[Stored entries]
----

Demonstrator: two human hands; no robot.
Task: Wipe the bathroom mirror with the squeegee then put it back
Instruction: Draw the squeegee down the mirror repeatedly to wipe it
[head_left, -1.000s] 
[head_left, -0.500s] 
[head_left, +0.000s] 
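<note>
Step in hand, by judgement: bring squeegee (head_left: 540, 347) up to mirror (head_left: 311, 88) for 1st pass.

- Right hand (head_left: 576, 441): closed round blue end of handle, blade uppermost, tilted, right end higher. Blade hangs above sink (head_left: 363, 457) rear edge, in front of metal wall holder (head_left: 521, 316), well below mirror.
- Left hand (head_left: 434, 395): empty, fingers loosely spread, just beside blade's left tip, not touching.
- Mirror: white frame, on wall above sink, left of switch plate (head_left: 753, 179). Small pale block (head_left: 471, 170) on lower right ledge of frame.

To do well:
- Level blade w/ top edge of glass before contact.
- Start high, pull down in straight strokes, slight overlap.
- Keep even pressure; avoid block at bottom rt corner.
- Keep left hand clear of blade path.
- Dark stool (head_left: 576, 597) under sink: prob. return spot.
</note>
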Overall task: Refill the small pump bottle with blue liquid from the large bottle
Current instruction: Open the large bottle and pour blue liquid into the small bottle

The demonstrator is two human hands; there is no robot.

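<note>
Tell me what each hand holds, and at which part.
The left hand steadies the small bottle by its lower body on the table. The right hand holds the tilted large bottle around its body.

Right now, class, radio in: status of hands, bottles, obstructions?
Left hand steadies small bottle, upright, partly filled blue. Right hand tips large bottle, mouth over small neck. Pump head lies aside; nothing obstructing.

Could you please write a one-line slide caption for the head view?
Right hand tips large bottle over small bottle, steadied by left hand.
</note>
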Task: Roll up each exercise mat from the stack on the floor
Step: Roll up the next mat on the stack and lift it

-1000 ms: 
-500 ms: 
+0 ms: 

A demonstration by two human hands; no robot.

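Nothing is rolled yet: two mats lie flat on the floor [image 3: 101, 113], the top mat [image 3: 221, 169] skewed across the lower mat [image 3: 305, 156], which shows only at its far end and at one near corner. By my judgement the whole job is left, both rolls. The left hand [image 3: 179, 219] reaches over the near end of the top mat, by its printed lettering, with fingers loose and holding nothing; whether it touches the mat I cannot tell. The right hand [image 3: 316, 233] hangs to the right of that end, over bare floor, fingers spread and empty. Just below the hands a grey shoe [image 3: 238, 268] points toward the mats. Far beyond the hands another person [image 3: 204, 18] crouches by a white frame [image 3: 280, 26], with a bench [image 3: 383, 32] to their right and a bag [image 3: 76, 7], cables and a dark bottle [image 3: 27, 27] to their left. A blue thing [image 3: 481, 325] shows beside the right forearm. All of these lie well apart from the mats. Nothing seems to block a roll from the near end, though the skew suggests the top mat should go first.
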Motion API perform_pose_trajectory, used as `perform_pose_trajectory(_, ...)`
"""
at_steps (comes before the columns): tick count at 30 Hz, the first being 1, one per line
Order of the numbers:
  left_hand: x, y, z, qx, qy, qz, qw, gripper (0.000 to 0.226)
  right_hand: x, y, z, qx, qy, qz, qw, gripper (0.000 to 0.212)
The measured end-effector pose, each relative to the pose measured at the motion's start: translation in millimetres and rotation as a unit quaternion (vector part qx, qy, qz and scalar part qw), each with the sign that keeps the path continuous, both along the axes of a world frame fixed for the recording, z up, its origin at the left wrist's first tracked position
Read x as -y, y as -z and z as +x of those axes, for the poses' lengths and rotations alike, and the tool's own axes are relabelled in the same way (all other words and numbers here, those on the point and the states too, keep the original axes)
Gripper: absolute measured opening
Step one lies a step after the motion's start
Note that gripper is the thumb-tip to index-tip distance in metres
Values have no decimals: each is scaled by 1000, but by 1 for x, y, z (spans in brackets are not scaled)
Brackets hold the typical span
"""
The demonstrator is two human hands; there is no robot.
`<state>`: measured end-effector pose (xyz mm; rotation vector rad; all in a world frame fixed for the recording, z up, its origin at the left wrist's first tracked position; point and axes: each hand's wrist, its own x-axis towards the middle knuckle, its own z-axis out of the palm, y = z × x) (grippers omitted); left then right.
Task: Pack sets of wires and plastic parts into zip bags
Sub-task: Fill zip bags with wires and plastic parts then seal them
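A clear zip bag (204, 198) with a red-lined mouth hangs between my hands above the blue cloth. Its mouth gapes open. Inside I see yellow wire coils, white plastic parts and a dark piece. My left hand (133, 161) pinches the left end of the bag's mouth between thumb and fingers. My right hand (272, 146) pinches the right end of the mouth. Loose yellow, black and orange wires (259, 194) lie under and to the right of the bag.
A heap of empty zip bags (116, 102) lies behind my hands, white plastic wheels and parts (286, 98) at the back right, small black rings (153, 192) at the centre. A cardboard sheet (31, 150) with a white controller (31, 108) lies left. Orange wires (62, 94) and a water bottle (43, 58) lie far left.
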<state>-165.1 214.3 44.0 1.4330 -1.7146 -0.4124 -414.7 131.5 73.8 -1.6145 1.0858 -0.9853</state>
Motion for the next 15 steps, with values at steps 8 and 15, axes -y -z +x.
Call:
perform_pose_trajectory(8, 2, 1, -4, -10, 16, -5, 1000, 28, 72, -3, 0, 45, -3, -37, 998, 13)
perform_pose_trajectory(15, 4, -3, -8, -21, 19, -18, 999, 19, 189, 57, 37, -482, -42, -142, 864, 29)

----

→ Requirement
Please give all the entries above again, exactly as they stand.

→ Answer to the exercise
Demonstrator: two human hands; no robot.
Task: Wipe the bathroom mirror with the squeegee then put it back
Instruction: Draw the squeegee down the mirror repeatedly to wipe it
[head_left, -1.000s] 
[head_left, -0.500s] 
[head_left, +0.000s] 
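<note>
Step in hand, by judgement: bring squeegee (head_left: 540, 347) up to mirror (head_left: 311, 88) for 1st pass.

- Right hand (head_left: 576, 441): closed round blue end of handle, blade uppermost, tilted, right end higher. Blade hangs above sink (head_left: 363, 457) rear edge, in front of metal wall holder (head_left: 521, 316), well below mirror.
- Left hand (head_left: 434, 395): empty, fingers loosely spread, just beside blade's left tip, not touching.
- Mirror: white frame, on wall above sink, left of switch plate (head_left: 753, 179). Small pale block (head_left: 471, 170) on lower right ledge of frame.

To do well:
- Level blade w/ top edge of glass before contact.
- Start high, pull down in straight strokes, slight overlap.
- Keep even pressure; avoid block at bottom rt corner.
- Keep left hand clear of blade path.
- Dark stool (head_left: 576, 597) under sink: prob. return spot.
</note>
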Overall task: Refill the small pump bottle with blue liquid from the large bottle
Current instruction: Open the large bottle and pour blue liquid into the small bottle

The demonstrator is two human hands; there is no robot.

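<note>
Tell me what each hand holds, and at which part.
The left hand steadies the small bottle by its lower body on the table. The right hand holds the tilted large bottle around its body.

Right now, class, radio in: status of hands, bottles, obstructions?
Left hand steadies small bottle, upright, partly filled blue. Right hand tips large bottle, mouth over small neck. Pump head lies aside; nothing obstructing.

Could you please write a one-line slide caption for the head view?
Right hand tips large bottle over small bottle, steadied by left hand.
</note>
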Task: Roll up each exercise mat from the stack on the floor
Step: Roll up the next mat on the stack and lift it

-1000 ms: 
-500 ms: 
+0 ms: 

A demonstration by two human hands; no robot.

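Nothing is rolled yet: two mats lie flat on the floor [image 3: 101, 113], the top mat [image 3: 221, 169] skewed across the lower mat [image 3: 305, 156], which shows only at its far end and at one near corner. By my judgement the whole job is left, both rolls. The left hand [image 3: 179, 219] reaches over the near end of the top mat, by its printed lettering, with fingers loose and holding nothing; whether it touches the mat I cannot tell. The right hand [image 3: 316, 233] hangs to the right of that end, over bare floor, fingers spread and empty. Just below the hands a grey shoe [image 3: 238, 268] points toward the mats. Far beyond the hands another person [image 3: 204, 18] crouches by a white frame [image 3: 280, 26], with a bench [image 3: 383, 32] to their right and a bag [image 3: 76, 7], cables and a dark bottle [image 3: 27, 27] to their left. A blue thing [image 3: 481, 325] shows beside the right forearm. All of these lie well apart from the mats. Nothing seems to block a roll from the near end, though the skew suggests the top mat should go first.
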Motion API perform_pose_trajectory, used as `perform_pose_trajectory(_, ...)`
"""
at_steps (comes before the columns): tick count at 30 Hz, the first being 1, one per line
Order of the numbers:
  left_hand: x, y, z, qx, qy, qz, qw, gripper (0.000 to 0.226)
  right_hand: x, y, z, qx, qy, qz, qw, gripper (0.000 to 0.212)
The measured end-effector pose, each relative to the pose measured at the motion's start: translation in millimetres and rotation as a unit quaternion (vector part qx, qy, qz and scalar part qw), each with the sign that keeps the path continuous, both along the axes of a world frame fixed for the recording, z up, its origin at the left wrist's first tracked position
Read x as -y, y as -z and z as +x of those axes, for the poses' lengths and rotations alike, and the tool's own axes are relabelled in the same way (all other words and numbers here, those on the point and the states too, keep the original axes)
Gripper: absolute measured opening
Step one lies a step after the motion's start
Note that gripper is the thumb-tip to index-tip distance in metres
Values have no decimals: each is scaled by 1000, but by 1 for x, y, z (spans in brackets are not scaled)
Brackets hold the typical span
"""
The demonstrator is two human hands; there is no robot.
`<state>`: measured end-effector pose (xyz mm; rotation vector rad; all in a world frame fixed for the recording, z up, its origin at the left wrist's first tracked position; point and axes: each hand's wrist, its own x-axis towards the middle knuckle, its own z-axis out of the palm, y = z × x) (grippers omitted); left then right.
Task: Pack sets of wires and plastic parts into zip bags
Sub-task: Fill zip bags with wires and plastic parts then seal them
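A clear zip bag (204, 198) with a red-lined mouth hangs between my hands above the blue cloth. Its mouth gapes open. Inside I see yellow wire coils, white plastic parts and a dark piece. My left hand (133, 161) pinches the left end of the bag's mouth between thumb and fingers. My right hand (272, 146) pinches the right end of the mouth. Loose yellow, black and orange wires (259, 194) lie under and to the right of the bag.
A heap of empty zip bags (116, 102) lies behind my hands, white plastic wheels and parts (286, 98) at the back right, small black rings (153, 192) at the centre. A cardboard sheet (31, 150) with a white controller (31, 108) lies left. Orange wires (62, 94) and a water bottle (43, 58) lie far left.
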<state>-165.1 214.3 44.0 1.4330 -1.7146 -0.4124 -414.7 131.5 73.8 -1.6145 1.0858 -0.9853</state>
Motion for the next 15 steps, with values at steps 8 and 15, axes -y -z +x.
Call:
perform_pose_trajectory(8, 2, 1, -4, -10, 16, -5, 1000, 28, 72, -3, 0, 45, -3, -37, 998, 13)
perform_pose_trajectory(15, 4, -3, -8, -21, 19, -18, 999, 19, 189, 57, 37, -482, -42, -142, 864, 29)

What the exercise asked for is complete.